> WHAT NEEDS TO BE DONE
After the line containing "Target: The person", write nothing more; before it, reproduce every line of the material below exactly, starting with the first.

> SOURCE DATA
********************
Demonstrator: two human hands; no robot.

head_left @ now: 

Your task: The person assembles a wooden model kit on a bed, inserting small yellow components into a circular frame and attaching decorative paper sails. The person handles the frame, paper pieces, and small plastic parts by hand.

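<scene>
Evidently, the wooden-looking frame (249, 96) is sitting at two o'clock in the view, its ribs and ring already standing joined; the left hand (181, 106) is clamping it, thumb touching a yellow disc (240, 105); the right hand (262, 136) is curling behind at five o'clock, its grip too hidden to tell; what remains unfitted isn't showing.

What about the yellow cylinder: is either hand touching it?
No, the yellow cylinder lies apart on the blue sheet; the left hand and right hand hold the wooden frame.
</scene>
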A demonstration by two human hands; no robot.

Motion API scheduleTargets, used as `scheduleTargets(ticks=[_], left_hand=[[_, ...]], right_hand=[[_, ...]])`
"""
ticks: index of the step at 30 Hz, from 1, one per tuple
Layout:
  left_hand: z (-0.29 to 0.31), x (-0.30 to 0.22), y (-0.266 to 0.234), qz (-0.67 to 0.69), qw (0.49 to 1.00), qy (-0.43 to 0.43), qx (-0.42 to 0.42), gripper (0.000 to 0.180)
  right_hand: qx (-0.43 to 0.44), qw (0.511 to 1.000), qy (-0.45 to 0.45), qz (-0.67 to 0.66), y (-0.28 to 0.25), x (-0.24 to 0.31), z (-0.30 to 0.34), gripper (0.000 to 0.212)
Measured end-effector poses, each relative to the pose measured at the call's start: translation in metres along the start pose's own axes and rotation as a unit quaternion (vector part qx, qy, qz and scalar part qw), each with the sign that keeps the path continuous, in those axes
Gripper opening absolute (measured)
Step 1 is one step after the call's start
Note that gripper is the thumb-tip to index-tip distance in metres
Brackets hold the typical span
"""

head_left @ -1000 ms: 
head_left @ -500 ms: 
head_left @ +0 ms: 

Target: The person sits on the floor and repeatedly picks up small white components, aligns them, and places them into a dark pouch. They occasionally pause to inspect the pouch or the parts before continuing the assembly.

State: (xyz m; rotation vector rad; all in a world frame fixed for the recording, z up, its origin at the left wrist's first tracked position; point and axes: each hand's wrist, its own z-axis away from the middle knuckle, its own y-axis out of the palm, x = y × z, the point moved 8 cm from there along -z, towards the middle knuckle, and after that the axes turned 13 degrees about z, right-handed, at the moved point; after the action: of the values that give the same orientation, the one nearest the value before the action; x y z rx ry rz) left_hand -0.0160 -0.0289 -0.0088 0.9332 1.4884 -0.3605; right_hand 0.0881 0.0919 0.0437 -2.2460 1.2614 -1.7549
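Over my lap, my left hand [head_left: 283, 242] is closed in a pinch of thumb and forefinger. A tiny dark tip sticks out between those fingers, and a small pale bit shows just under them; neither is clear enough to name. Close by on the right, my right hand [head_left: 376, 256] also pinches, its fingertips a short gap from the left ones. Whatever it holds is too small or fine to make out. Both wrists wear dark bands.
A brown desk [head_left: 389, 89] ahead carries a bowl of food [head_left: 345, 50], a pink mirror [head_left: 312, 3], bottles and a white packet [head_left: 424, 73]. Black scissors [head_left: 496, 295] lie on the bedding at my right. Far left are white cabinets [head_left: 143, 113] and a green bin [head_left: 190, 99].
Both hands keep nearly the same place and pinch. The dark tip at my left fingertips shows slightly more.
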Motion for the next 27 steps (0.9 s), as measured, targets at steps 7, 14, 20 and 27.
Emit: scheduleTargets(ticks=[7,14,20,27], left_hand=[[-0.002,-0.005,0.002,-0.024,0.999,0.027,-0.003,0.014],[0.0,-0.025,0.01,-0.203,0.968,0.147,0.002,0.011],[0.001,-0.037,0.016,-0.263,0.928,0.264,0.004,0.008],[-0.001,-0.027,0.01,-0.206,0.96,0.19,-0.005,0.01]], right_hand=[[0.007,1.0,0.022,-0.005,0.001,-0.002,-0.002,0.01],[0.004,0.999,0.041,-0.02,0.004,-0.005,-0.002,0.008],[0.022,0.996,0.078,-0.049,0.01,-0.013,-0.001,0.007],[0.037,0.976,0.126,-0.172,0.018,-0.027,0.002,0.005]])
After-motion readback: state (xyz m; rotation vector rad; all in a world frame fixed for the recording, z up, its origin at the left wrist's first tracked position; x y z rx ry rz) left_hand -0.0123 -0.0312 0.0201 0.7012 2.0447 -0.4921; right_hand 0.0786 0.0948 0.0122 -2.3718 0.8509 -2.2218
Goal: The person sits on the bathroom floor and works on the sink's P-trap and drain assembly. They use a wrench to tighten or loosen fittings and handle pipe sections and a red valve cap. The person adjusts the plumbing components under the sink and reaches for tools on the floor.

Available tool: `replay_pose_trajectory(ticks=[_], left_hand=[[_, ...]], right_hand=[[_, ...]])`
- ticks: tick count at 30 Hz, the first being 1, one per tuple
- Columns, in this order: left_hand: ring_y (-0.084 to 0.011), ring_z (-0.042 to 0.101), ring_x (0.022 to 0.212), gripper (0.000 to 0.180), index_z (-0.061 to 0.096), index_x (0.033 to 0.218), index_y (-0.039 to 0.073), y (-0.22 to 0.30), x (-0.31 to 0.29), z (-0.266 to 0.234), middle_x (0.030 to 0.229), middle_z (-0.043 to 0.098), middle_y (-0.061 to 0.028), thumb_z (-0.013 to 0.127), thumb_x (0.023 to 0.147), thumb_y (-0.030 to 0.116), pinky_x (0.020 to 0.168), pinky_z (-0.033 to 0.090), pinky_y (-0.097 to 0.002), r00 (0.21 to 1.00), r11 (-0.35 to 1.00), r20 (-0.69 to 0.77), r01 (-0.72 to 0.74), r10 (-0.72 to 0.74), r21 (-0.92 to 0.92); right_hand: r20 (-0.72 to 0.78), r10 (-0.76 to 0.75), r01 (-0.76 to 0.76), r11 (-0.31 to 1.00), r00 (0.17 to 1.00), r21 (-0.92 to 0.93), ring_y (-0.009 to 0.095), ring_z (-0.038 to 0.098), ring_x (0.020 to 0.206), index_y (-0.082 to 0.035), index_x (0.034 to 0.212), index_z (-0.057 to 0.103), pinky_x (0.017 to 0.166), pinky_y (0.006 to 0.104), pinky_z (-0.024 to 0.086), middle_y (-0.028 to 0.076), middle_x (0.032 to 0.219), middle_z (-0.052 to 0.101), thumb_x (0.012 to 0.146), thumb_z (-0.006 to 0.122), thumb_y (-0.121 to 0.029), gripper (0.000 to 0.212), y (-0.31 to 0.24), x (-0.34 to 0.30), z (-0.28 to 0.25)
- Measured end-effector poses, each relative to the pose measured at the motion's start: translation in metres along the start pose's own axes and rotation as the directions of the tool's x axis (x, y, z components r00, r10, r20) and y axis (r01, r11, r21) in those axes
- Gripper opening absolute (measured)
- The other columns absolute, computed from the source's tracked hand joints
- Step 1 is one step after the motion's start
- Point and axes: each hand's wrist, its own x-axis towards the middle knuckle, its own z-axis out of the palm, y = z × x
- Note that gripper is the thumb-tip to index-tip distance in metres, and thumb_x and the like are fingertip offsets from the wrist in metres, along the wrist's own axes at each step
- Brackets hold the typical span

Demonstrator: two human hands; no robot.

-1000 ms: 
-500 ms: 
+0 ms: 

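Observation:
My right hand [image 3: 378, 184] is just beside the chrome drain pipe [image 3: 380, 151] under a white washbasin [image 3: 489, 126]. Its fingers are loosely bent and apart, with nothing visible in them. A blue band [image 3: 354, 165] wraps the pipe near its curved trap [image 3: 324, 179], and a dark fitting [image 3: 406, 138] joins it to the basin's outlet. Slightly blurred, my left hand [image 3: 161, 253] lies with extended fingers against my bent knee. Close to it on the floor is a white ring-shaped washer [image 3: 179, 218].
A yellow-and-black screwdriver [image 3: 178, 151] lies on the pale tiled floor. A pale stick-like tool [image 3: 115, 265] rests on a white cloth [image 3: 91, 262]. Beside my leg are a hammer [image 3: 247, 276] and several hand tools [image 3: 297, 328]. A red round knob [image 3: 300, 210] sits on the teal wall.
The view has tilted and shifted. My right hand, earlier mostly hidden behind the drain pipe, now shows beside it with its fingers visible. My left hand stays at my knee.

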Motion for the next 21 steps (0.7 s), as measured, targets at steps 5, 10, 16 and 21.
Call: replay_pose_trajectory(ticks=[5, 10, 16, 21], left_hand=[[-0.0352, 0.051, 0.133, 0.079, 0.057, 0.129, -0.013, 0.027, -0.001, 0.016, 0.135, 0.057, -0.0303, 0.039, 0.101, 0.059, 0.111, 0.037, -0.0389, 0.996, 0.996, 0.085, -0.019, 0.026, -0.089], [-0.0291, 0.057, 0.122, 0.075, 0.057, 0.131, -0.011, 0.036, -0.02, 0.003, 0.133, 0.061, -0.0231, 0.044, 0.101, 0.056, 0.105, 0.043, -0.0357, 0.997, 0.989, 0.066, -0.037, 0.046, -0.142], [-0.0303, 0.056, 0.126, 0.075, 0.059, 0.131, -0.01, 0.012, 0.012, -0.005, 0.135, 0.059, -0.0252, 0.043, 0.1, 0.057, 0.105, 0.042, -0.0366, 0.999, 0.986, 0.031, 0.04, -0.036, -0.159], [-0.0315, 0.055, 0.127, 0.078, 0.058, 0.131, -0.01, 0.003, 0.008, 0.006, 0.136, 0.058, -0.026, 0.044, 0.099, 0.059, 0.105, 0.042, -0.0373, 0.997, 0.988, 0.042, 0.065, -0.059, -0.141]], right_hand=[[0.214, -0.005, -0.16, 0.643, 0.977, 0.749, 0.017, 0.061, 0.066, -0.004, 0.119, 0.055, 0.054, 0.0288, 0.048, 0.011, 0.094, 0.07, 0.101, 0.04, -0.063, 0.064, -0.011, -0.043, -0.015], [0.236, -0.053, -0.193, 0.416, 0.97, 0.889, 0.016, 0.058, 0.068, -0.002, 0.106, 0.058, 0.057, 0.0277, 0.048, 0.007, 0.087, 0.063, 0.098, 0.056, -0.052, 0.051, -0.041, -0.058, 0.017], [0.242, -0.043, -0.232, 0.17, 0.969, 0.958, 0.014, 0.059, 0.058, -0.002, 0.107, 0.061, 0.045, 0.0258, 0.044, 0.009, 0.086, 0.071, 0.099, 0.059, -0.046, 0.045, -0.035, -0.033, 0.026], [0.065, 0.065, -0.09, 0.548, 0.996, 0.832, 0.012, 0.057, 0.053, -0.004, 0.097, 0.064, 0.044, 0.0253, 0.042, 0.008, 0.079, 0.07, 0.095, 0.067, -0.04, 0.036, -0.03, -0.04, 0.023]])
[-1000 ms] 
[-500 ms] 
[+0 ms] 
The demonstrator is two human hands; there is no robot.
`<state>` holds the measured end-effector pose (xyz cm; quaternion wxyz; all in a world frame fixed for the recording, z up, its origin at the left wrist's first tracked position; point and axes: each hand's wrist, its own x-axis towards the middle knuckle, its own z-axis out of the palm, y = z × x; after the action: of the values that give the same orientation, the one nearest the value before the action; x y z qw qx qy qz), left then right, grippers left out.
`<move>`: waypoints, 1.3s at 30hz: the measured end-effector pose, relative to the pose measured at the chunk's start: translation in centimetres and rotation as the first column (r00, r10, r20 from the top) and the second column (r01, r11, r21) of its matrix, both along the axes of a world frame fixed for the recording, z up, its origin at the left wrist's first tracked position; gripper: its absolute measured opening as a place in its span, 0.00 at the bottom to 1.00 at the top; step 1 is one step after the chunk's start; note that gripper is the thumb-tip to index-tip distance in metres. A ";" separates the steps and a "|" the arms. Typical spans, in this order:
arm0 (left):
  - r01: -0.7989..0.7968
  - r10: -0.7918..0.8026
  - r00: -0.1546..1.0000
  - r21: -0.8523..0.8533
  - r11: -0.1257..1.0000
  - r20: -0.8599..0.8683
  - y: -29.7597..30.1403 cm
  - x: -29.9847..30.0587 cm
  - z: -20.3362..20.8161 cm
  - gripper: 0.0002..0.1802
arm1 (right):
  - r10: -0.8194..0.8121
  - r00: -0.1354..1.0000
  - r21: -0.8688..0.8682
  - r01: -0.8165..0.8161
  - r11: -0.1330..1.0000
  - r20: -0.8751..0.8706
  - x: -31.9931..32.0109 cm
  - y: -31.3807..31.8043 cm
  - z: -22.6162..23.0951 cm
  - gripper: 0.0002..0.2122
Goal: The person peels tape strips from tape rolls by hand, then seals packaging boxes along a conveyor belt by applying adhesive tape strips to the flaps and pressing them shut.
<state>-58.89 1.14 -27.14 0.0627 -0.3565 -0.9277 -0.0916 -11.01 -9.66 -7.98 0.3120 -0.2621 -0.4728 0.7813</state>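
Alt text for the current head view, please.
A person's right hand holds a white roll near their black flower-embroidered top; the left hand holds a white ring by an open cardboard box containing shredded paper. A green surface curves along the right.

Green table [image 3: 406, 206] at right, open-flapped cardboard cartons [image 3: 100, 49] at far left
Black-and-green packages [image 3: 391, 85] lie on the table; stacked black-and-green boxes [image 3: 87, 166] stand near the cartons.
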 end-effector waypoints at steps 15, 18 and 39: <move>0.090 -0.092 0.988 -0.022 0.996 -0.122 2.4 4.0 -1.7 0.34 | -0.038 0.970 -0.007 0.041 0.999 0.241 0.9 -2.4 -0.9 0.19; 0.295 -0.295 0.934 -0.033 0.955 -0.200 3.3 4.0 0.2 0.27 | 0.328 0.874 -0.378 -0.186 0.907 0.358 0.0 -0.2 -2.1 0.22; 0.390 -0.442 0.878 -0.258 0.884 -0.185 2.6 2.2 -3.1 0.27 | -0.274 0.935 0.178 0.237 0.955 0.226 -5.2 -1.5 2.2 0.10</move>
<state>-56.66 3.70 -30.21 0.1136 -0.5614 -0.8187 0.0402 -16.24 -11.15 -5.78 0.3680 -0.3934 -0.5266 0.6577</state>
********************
> THE COMPLETED TASK
Demonstrator: two human hands; no robot.

head_left @ now: 

Your task: The person assembles a wooden model kit on a bed, inserting small yellow components into a circular frame and attaching decorative paper sails. The person handles the frame, paper pieces, and small plastic parts by hand.

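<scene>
Evidently, the wooden-looking frame (249, 96) is sitting at two o'clock in the view, its ribs and ring already standing joined; the left hand (181, 106) is clamping it, thumb touching a yellow disc (240, 105); the right hand (262, 136) is curling behind at five o'clock, its grip too hidden to tell; what remains unfitted isn't showing.

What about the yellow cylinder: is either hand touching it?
No, the yellow cylinder lies apart on the blue sheet; the left hand and right hand hold the wooden frame.
</scene>
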A demonstration by two human hands; no robot.

Motion API scheduleTargets, used as `scheduleTargets(ticks=[_], left_hand=[[_, ...]], right_hand=[[_, ...]])`
"""
ticks: index of the step at 30 Hz, from 1, one per tuple
Layout:
  left_hand: z (-0.29 to 0.31), x (-0.30 to 0.22), y (-0.266 to 0.234), qz (-0.67 to 0.69), qw (0.49 to 1.00), qy (-0.43 to 0.43), qx (-0.42 to 0.42), gripper (0.000 to 0.180)
  right_hand: qx (-0.43 to 0.44), qw (0.511 to 1.000), qy (-0.45 to 0.45), qz (-0.67 to 0.66), y (-0.28 to 0.25), x (-0.24 to 0.31), z (-0.30 to 0.34), gripper (0.000 to 0.212)
Measured end-effector poses, each relative to the pose measured at the call's start: translation in metres along the start pose's own axes and rotation as a unit quaternion (vector part qx, qy, qz and scalar part qw), each with the sign that keeps the path continuous, in those axes
Gripper opening absolute (measured)
Step 1 is one step after the call's start
Note that gripper is the thumb-tip to index-tip distance in metres
Brackets hold the typical span
"""

head_left @ -1000 ms: 
head_left @ -500 ms: 
head_left @ +0 ms: 

Target: The person sits on the floor and repeatedly picks up small white components, aligns them, and places them into a dark pouch. They occasionally pause to inspect the pouch or the parts before continuing the assembly.

No more output will be given.